(INPUT DATA begins)
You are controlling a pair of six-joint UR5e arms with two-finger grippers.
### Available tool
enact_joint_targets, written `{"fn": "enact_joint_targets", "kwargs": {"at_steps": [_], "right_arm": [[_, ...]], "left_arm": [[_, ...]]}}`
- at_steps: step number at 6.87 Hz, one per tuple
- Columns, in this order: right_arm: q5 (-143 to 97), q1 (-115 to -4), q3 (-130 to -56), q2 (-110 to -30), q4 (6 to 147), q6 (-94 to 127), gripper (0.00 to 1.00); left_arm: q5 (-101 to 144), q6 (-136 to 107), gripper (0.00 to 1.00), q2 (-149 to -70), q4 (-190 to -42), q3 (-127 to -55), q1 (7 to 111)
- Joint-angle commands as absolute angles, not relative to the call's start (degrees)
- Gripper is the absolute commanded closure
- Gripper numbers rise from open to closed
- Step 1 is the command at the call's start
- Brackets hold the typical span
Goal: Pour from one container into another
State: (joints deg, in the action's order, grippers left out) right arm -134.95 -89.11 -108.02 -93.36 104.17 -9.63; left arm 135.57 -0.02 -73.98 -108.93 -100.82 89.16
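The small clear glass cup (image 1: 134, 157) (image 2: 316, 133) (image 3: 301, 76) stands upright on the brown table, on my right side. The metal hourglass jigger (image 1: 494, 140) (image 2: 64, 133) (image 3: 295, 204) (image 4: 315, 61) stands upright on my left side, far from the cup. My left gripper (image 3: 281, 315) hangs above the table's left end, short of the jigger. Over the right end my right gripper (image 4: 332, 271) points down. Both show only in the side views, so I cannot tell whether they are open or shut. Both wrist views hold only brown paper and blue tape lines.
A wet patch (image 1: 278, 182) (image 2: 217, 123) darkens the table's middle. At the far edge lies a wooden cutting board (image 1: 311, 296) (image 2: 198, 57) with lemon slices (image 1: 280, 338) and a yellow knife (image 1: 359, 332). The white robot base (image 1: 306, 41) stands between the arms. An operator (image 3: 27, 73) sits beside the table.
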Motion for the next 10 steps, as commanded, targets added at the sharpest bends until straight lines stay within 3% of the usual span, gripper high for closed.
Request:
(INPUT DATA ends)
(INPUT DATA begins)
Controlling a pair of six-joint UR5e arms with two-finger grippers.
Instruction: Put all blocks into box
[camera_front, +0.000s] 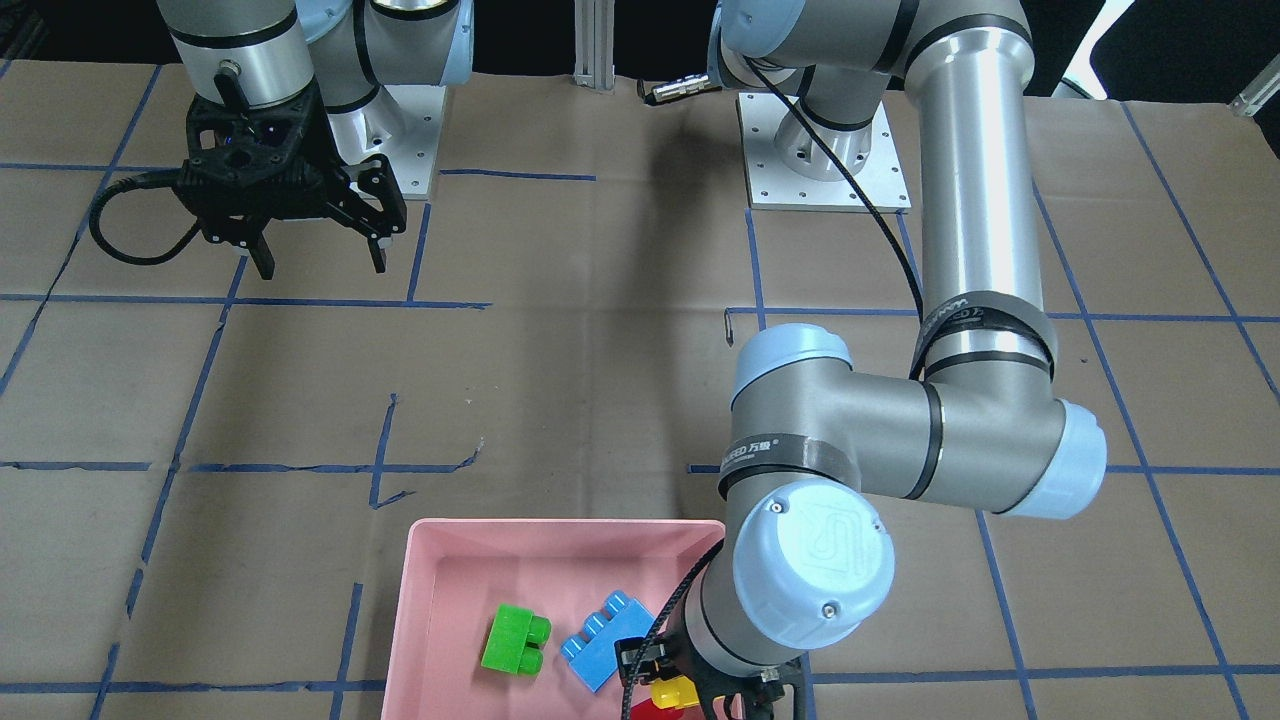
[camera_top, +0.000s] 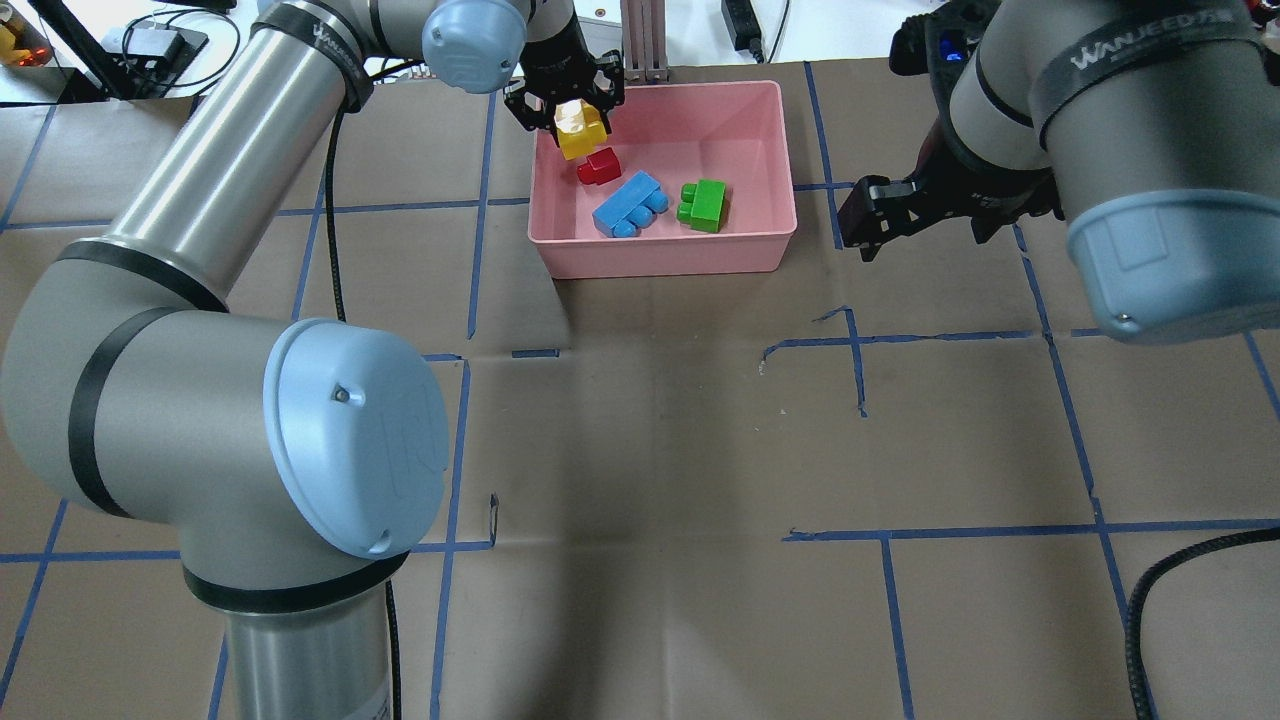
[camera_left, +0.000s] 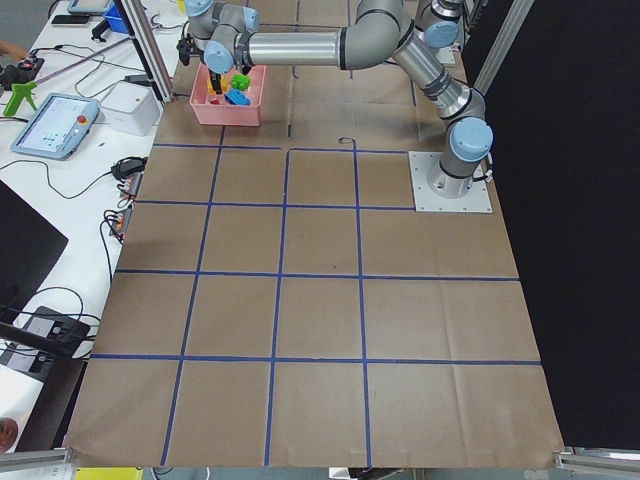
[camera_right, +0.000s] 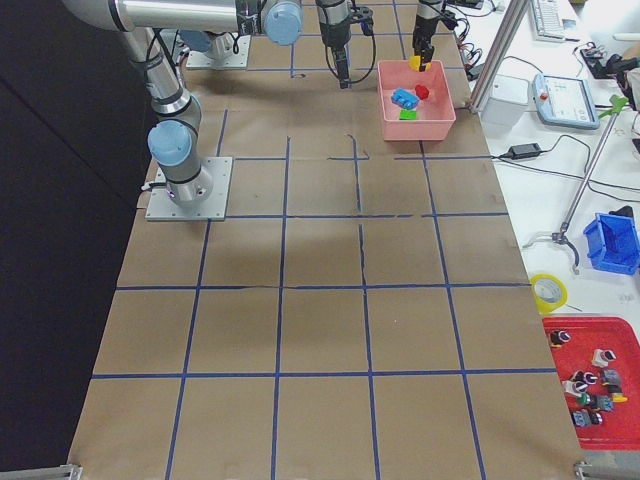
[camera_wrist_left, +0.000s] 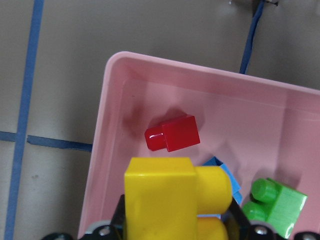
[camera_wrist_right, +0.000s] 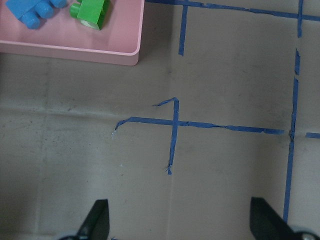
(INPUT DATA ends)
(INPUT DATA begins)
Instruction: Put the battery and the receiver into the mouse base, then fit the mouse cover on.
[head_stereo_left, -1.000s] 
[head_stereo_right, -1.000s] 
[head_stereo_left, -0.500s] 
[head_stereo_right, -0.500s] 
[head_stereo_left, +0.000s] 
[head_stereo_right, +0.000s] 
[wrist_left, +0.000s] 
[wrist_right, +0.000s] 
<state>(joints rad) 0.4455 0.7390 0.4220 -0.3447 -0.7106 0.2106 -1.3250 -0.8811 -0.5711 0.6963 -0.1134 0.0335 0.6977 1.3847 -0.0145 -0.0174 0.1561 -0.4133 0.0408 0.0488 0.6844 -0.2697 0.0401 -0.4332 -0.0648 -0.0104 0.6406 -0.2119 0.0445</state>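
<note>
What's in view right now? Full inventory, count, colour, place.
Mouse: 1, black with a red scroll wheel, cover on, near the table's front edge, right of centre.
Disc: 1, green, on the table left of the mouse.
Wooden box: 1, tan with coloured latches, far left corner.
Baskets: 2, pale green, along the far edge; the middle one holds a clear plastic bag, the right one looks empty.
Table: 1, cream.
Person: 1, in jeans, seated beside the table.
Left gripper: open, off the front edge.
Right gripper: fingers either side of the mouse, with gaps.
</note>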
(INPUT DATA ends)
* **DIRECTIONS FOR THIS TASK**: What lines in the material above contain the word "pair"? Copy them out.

* **TASK RESULT**:
You are controlling a pair of six-joint UR5e arms with two-finger grippers.
Controlling a pair of six-joint UR5e arms with two-finger grippers.

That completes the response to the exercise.